### TASK PROMPT
Pick out the lines below with "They" and list them.

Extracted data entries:

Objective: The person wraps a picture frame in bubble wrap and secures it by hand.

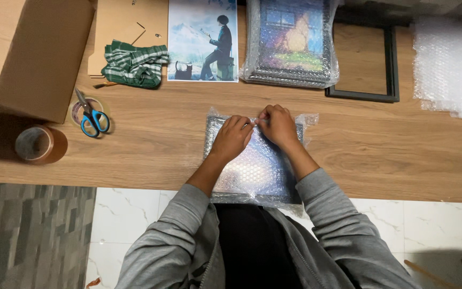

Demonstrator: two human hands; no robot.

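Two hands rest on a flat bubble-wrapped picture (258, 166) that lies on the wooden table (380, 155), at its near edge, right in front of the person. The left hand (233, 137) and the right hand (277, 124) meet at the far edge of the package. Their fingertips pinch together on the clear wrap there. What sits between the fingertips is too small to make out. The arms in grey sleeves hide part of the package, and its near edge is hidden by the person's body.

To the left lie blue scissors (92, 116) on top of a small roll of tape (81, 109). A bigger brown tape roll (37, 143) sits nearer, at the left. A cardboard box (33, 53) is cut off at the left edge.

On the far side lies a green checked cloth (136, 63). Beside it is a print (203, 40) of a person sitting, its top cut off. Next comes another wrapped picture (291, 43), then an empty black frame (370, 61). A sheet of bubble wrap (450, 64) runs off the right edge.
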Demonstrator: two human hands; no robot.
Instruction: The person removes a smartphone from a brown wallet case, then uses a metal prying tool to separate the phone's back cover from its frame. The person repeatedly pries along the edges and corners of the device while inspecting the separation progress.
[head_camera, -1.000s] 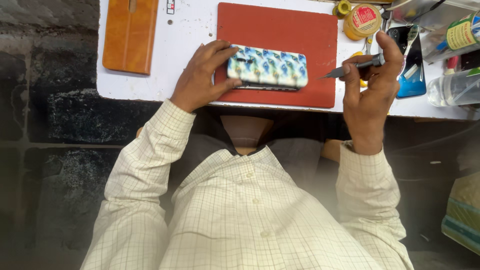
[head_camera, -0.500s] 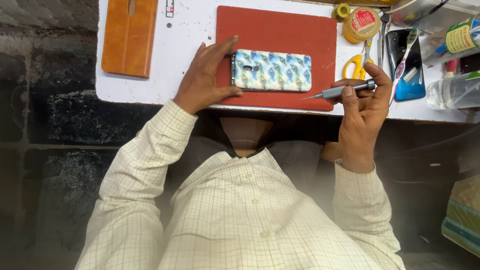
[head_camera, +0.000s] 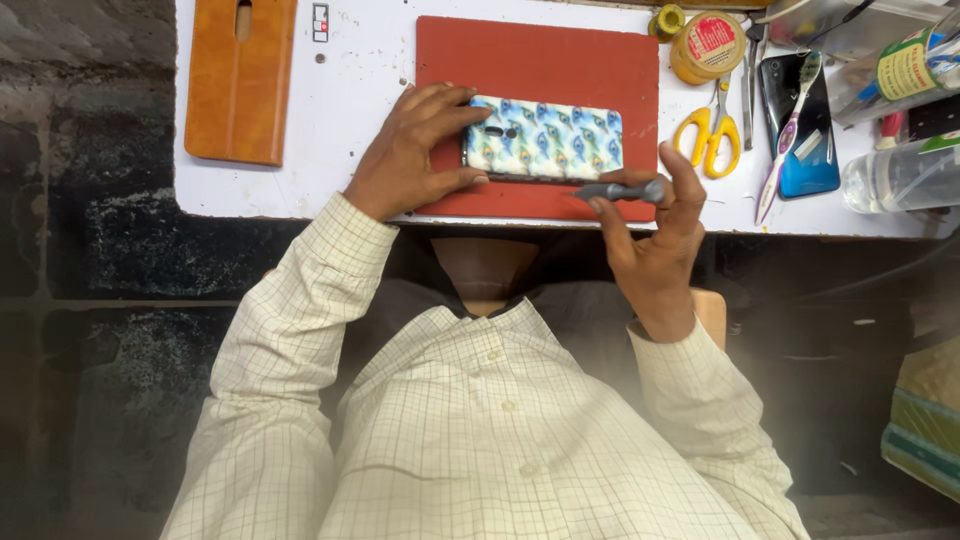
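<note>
A phone in a blue and green feather-patterned case lies back up on a red mat on the white table. My left hand grips the phone's left end with thumb and fingers. My right hand holds a small grey screwdriver horizontally, its tip pointing left along the phone's near edge at the mat's front edge.
A tan leather phone cover lies at the table's left. Right of the mat are yellow-handled scissors, a round yellow-lidded tin, a blue phone with a toothbrush on it, and clear bottles.
My right hand has moved left and in with the screwdriver, bringing it to the phone's near edge. My left hand keeps its hold on the phone, which has settled flat on the mat.
</note>
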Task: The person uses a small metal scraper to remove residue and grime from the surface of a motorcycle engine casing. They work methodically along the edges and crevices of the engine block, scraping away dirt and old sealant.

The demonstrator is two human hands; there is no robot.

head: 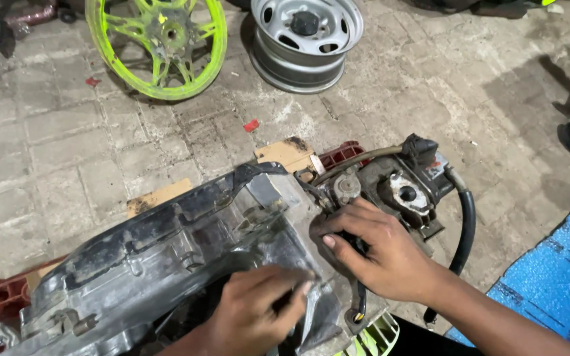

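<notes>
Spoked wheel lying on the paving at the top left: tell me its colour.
The spoked wheel is bright neon yellow-green, scuffed with dirt; the head view shows it clearly.

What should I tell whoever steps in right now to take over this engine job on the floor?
Left hand: resting on the lower edge of the grey engine casing, fingers curled over something dark; cannot tell what it grips.
Right hand: pressed on the engine near the carburettor, fingers spread around a black hose.
The engine lies on its side on cardboard over the brick floor.
A green spoked wheel and a silver steel rim lie beyond it; a blue sheet is at the right.
Done: casing is open. Left: carburettor and hose are still attached.
</notes>
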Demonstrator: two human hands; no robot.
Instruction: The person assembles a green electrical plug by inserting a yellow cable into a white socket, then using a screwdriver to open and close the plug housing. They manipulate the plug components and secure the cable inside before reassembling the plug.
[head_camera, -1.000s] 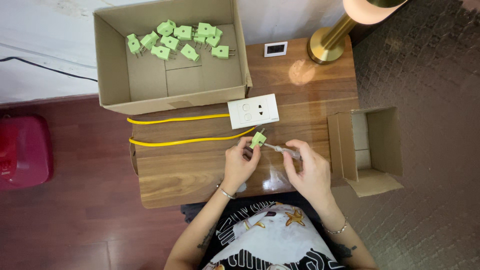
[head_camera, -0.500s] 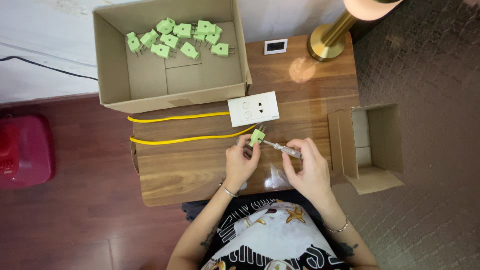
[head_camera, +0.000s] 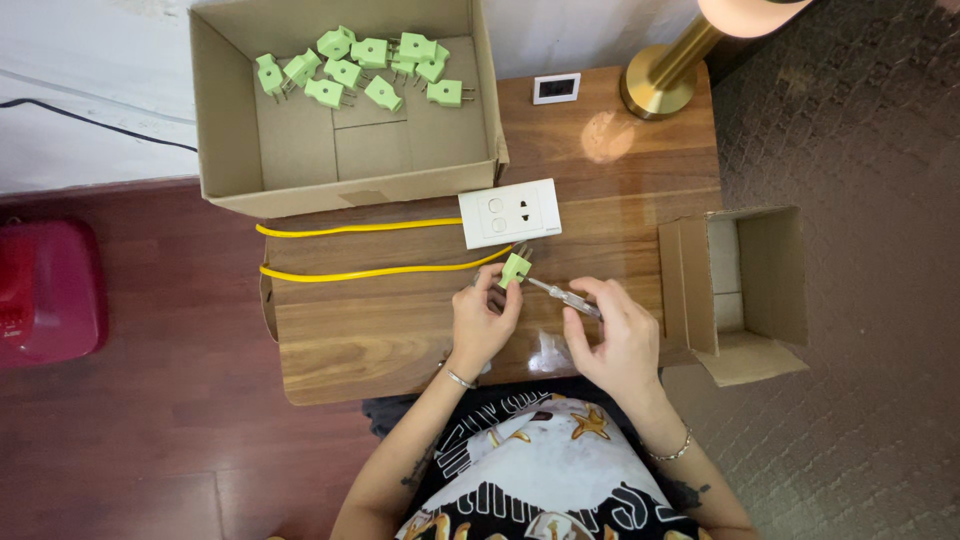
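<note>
Wooden tabletop (head_camera: 400, 330), dark floorboards to its left, patterned carpet to its right; seen from above.

Item 1: green plug (head_camera: 515, 269). Small moulded plastic body with metal prongs, sitting near the tabletop's centre, just below the white socket plate (head_camera: 509, 213). Your left hand (head_camera: 483, 322) pinches it between fingertips, grip closed on the body. Judged light, rigid and smooth-sided, so likely to twist under sideways pressure; hold it across the flat faces, clear of the prongs and of the side facing the tool.

Item 2: screwdriver (head_camera: 565, 297). Slim, with a metal shaft whose tip points at the plug from 4 o'clock. Your right hand (head_camera: 615, 340) is closed round the handle, which is largely hidden by your fingers. Judged stiff and light; a slip of the tip would run toward your left fingertips.

Item 3: yellow cable (head_camera: 370, 272). Two runs across the tabletop, stretching to 9 o'clock of the plug; the lower run ends near the plug, though you cannot tell whether it joins it. Judged flexible, liable to tug on the plug.

Item 4: large cardboard box (head_camera: 345, 190), at 11 o'clock, holding about a dozen spare green plugs (head_camera: 350, 70), loose.

Item 5: small cardboard box (head_camera: 760, 290), at 3 o'clock, open.

Item 6: brass lamp base (head_camera: 655, 90), at 1 o'clock, with a small black-faced white plate (head_camera: 556, 89) beside it.
</note>
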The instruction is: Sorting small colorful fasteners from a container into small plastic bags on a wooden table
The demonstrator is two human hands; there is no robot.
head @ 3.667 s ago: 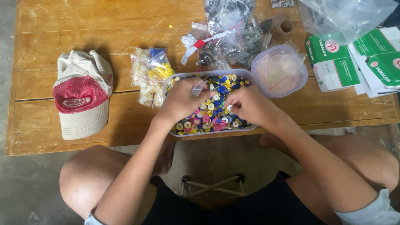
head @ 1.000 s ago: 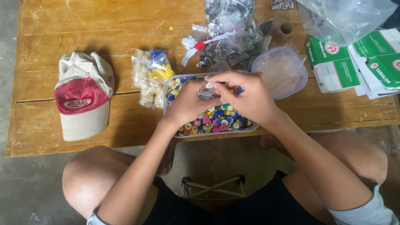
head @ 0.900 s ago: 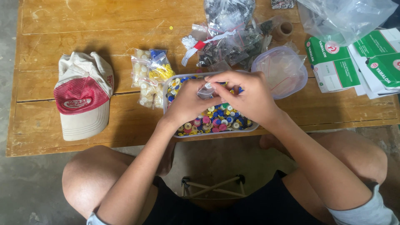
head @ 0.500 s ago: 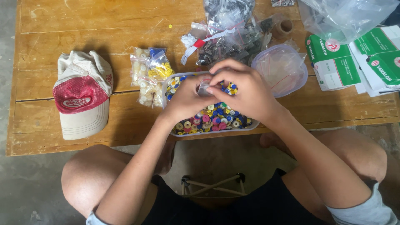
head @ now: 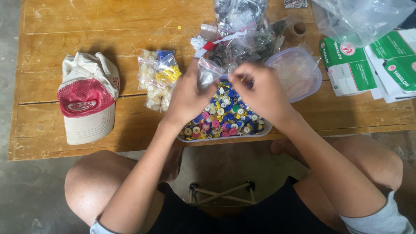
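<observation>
A small clear plastic zip bag is gripped by left hand fingers; right hand fingers are pinched closed at its mouth. The shallow tray of coloured buttons remains mostly full, so much sorting is judged left.

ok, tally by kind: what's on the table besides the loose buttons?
cap: 1
tray of mixed buttons: 1
clear plastic lid: 1
green-and-white cartons: at least 2
tape roll: 1
small clear bag, in left hand: 1
Total: at least 7

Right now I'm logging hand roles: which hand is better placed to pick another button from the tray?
Right, probably. The left hand holds the small clear bag; the right hand hovers over the buttons.
</observation>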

### ANSWER TO THE PROBLEM
Task: The person uses a small metal scraper to remove residue and grime from the surface of a motorcycle engine casing. They work methodically along the edges and crevices of the engine block, scraping away dirt and old sealant.
Instruction: The person assembles a green electrical plug by inserting a yellow cable into a white socket, then using a screwdriver to open and close the plug housing. They manipulate the plug components and secure the cable inside before reassembling the plug.

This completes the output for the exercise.